GQ-16 strongly protects the helix 3 and β-sheet regions from hydrogen/deuterium exchange. A, comparison of hydrogen/deuterium exchange levels after 30 min. In the absence of ligand, high levels of exchange are observed throughout the LBD. B, both rosiglitazone and GQ-16 strongly protect the overall LBD from exchange, although the pattern produced by each is distinct (A).

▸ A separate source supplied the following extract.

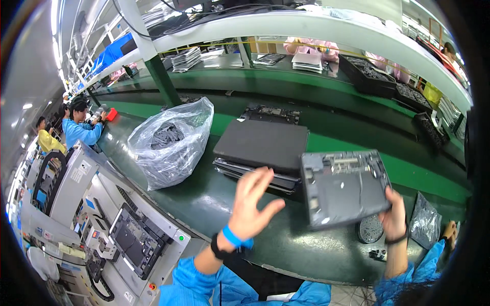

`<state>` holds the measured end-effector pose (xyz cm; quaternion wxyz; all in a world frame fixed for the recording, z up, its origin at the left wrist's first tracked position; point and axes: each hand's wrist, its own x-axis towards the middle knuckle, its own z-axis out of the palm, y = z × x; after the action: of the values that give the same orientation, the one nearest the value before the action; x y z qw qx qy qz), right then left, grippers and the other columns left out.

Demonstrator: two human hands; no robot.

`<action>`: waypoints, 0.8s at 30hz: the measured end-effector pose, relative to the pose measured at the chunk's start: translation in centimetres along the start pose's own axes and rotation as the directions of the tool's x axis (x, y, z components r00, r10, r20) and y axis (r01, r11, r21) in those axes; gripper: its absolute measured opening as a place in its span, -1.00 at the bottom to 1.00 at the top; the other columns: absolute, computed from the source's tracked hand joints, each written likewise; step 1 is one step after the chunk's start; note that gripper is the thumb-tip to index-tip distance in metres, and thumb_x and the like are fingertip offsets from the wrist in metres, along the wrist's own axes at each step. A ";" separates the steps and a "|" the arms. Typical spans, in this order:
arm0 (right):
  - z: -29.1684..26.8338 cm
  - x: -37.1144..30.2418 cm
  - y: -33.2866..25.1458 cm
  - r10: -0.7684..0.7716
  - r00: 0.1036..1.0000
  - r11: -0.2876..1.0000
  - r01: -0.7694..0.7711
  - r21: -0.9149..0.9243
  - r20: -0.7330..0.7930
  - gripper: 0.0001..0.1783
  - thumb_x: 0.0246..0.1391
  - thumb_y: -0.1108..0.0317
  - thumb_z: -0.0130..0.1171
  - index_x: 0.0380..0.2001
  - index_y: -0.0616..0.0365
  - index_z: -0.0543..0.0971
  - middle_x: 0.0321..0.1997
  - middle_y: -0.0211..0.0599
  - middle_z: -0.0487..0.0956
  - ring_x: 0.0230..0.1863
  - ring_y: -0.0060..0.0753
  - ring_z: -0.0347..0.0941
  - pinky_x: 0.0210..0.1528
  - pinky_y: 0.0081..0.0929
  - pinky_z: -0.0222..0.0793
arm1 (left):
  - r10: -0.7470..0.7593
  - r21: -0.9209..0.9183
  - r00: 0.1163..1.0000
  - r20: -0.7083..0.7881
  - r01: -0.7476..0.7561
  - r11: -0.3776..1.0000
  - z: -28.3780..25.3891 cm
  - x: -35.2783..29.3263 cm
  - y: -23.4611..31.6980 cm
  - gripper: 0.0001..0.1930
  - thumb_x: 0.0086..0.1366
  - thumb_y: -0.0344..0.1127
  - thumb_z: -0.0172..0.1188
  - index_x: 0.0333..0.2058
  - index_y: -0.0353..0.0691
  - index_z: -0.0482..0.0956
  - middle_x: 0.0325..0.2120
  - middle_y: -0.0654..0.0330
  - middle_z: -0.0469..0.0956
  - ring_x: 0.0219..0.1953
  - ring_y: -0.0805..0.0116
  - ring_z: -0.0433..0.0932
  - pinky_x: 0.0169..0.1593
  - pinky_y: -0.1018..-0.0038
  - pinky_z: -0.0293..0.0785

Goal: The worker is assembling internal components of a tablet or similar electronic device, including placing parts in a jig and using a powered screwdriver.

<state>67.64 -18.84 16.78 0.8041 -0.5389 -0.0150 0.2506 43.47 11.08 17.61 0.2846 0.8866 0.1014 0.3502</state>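
Observation:
My right hand (394, 217) grips the right edge of an opened laptop base (347, 194), its inner parts and dark battery facing up. The base is held tilted above the green bench. To its left, my left hand (251, 204) is open, fingers spread, and holds nothing. Just beyond that hand lies a stack of dark, flat laptop parts (261, 143). Behind the stack sits another laptop base with exposed circuitry (273, 114). Below the held base, a round tin with a perforated-looking top (370, 229) shows in part.
A transparent plastic bag (173, 153) with dark pieces stands left. At lower left, a machine (168, 229) carries another opened laptop base (135, 239). A silvery bag (425, 220) and a co-worker's hand (450, 231) are at right. A white shelf beam (306, 25) crosses above; black trays (367, 74) lie beyond.

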 end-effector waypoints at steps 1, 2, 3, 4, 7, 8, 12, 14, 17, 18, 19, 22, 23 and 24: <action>0.0 3.0 -1.2 0.007 1.000 0.999 -0.007 -0.049 -0.007 -0.80 0.20 0.23 0.11 -0.24 0.11 0.54 -0.41 -0.42 0.60 -0.54 -0.62 0.52 -0.78 -0.61 0.34 | 0.047 0.194 0.998 0.030 -0.052 0.980 -0.2 1.8 -0.9 -0.28 0.07 -0.23 0.40 0.24 -0.17 0.37 0.22 0.02 0.32 0.28 -0.03 0.24 0.32 0.12 0.14; -0.4 5.9 -2.0 0.013 1.000 0.996 -0.014 -0.094 -0.008 -0.81 0.20 0.22 0.11 -0.26 0.10 0.55 -0.44 -0.47 0.60 -0.62 -0.65 0.48 -0.82 -0.66 0.25 | 0.087 0.386 0.994 0.065 -0.106 0.917 -0.3 2.8 -1.6 -0.25 0.03 -0.20 0.42 0.23 -0.09 0.39 0.23 0.05 0.31 0.28 -0.09 0.22 0.34 0.05 0.12; -3.4 9.7 -2.4 0.057 0.998 0.997 -0.057 -0.049 0.006 -0.81 0.19 0.23 0.11 -0.29 0.12 0.55 -0.47 -0.46 0.59 -0.67 -0.63 0.46 -0.85 -0.67 0.22 | 0.091 0.413 0.992 0.092 -0.121 0.903 0.4 3.2 -2.2 -0.26 0.01 -0.18 0.42 0.22 -0.02 0.40 0.23 0.09 0.31 0.29 -0.08 0.22 0.34 0.01 0.10; -5.7 12.2 -2.9 0.098 0.995 0.995 -0.098 -0.007 0.018 -0.80 0.17 0.23 0.12 -0.31 0.14 0.55 -0.50 -0.45 0.59 -0.72 -0.61 0.43 -0.87 -0.68 0.20 | 0.095 0.433 0.988 0.119 -0.138 0.891 1.5 3.7 -3.4 -0.26 -0.01 -0.16 0.43 0.21 0.05 0.41 0.24 0.14 0.31 0.29 -0.06 0.21 0.34 -0.02 0.09; -4.7 13.5 -4.0 0.097 0.995 0.994 -0.096 -0.060 0.007 -0.81 0.15 0.25 0.13 -0.35 0.15 0.55 -0.52 -0.44 0.59 -0.76 -0.58 0.41 -0.92 -0.68 0.14 | 0.100 0.493 0.976 0.194 -0.185 0.850 2.0 3.1 -5.4 -0.29 0.04 -0.11 0.39 0.21 0.08 0.40 0.25 0.18 0.31 0.30 0.05 0.23 0.34 0.00 0.10; -4.8 14.1 -4.2 0.088 0.995 0.994 -0.091 -0.057 -0.053 -0.81 0.15 0.24 0.14 -0.36 0.15 0.55 -0.53 -0.43 0.59 -0.79 -0.56 0.38 -0.94 -0.68 0.11 | 0.106 0.507 0.971 0.214 -0.203 0.838 1.7 3.0 -5.5 -0.31 0.06 -0.09 0.38 0.21 0.07 0.40 0.25 0.19 0.31 0.30 0.09 0.24 0.34 0.02 0.11; -10.8 19.7 -4.3 0.065 0.996 0.998 -0.065 -0.005 -0.059 -0.83 0.15 0.18 0.16 -0.32 0.02 0.57 -0.41 -0.48 0.60 -0.56 -0.54 0.47 -0.75 -0.55 0.21 | 0.038 0.392 0.999 0.012 -0.040 0.919 -0.3 5.4 -4.7 -0.45 0.08 -0.11 0.36 0.05 -0.08 0.49 -0.01 0.09 0.50 0.08 0.01 0.43 0.15 0.13 0.31; -15.6 24.2 -2.9 0.065 0.997 0.998 -0.064 0.029 -0.039 -0.84 0.16 0.16 0.17 -0.23 -0.09 0.54 -0.24 -0.51 0.57 -0.23 -0.45 0.44 -0.38 -0.34 0.32 | -0.039 0.475 0.963 -0.268 0.167 0.864 -0.4 6.5 -7.0 -0.46 0.07 -0.11 0.39 0.01 -0.17 0.48 -0.07 0.00 0.51 0.01 -0.05 0.44 0.09 0.16 0.36; -13.6 25.3 -0.9 0.071 0.968 0.995 -0.086 -0.054 -0.243 -0.78 0.13 0.21 0.15 -0.16 -0.05 0.49 -0.14 -0.40 0.51 -0.15 -0.35 0.40 -0.31 -0.28 0.37 | -0.506 0.292 0.814 -0.284 0.576 0.763 -2.1 6.7 -10.5 -0.34 0.04 -0.03 0.43 0.05 -0.25 0.44 -0.11 -0.10 0.55 0.04 -0.06 0.44 0.07 0.18 0.39; -12.5 25.3 0.1 0.052 0.952 0.989 -0.090 -0.113 -0.302 -0.76 0.11 0.23 0.14 -0.15 -0.02 0.48 -0.09 -0.35 0.49 -0.11 -0.32 0.39 -0.27 -0.22 0.40 | -0.503 0.274 0.819 -0.276 0.568 0.776 -2.2 6.3 -11.2 -0.32 0.04 -0.04 0.42 0.09 -0.20 0.42 -0.12 -0.09 0.57 0.05 -0.02 0.44 0.08 0.18 0.38; -10.5 23.3 -0.9 0.001 0.940 0.944 -0.114 -0.311 -0.340 -0.65 0.04 0.27 0.17 -0.08 0.10 0.48 -0.01 -0.24 0.48 -0.06 -0.23 0.40 -0.10 -0.18 0.44 | -0.482 0.295 0.825 -0.295 0.558 0.775 -1.9 6.0 -11.4 -0.33 0.04 -0.05 0.42 0.10 -0.16 0.42 -0.12 -0.07 0.57 0.04 -0.01 0.44 0.07 0.18 0.39; -7.8 23.3 -0.1 -0.703 0.657 0.172 -0.214 -0.962 -0.272 -0.43 -0.08 0.29 0.31 0.01 0.34 0.46 0.04 -0.04 0.53 -0.02 -0.14 0.49 0.06 -0.36 0.41 | -0.437 0.295 0.847 -0.303 0.520 0.802 -0.3 6.4 -11.6 -0.34 0.04 -0.08 0.42 0.11 -0.09 0.41 -0.13 -0.05 0.56 0.02 0.01 0.45 0.05 0.19 0.40; -4.2 21.9 -0.3 -0.712 0.677 0.243 -0.011 -0.970 -0.186 -0.41 -0.08 0.28 0.32 0.02 0.35 0.46 -0.03 -0.06 0.57 -0.04 -0.14 0.51 0.05 -0.33 0.42 | -0.433 0.281 0.841 -0.325 0.523 0.805 -0.4 6.3 -11.7 -0.34 0.04 -0.10 0.42 0.12 -0.06 0.40 -0.13 -0.03 0.56 0.01 0.01 0.45 0.03 0.20 0.41; -1.0 20.5 -0.2 -0.727 0.679 0.306 0.192 -0.933 -0.099 -0.40 -0.07 0.28 0.34 0.04 0.35 0.45 -0.10 -0.07 0.60 -0.06 -0.14 0.53 0.04 -0.31 0.42 | -0.453 0.252 0.828 -0.331 0.540 0.803 -0.6 6.2 -11.6 -0.32 0.03 -0.15 0.43 0.14 -0.04 0.37 -0.16 -0.03 0.55 -0.03 0.03 0.45 0.01 0.21 0.41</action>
<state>85.97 -11.16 11.46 0.4203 -0.8805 -0.0879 -0.2007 47.83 23.19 14.76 0.1965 0.8109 0.4254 0.3506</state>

C–E, although both ligands protect helix 12 similarly (C), GQ-16 more strongly protects the β-sheet (D) and helix 3 (E) regions from hydrogen/deuterium exchange.

FIGURE 7.

Molecular dynamics simulations predict that GQ-16 stabilizes the active conformation of helix 12 less than rosiglitazone. A and B, unlike rosiglitazone (A), GQ-16 (B) does not directly contact helix 12; instead a water molecule mediates an interaction between Tyr-501 of helix 12 and a carbonyl of GQ-16. C, this water-mediated interaction with helix 12 is weaker than the direct rosiglitazone-Tyr-501 interaction and exists less than 60% of the time during simulations. Rosiglitazone makes a direct contact with helix 12 via a hydrogen bond with the hydroxyl group of Tyr-501 (B) that is quite stable as the bond is maintained >90% of the time during simulations. D, helix 12 samples a broader ensemble of conformations when bound to GQ-16 relative to rosiglitazone (RSG).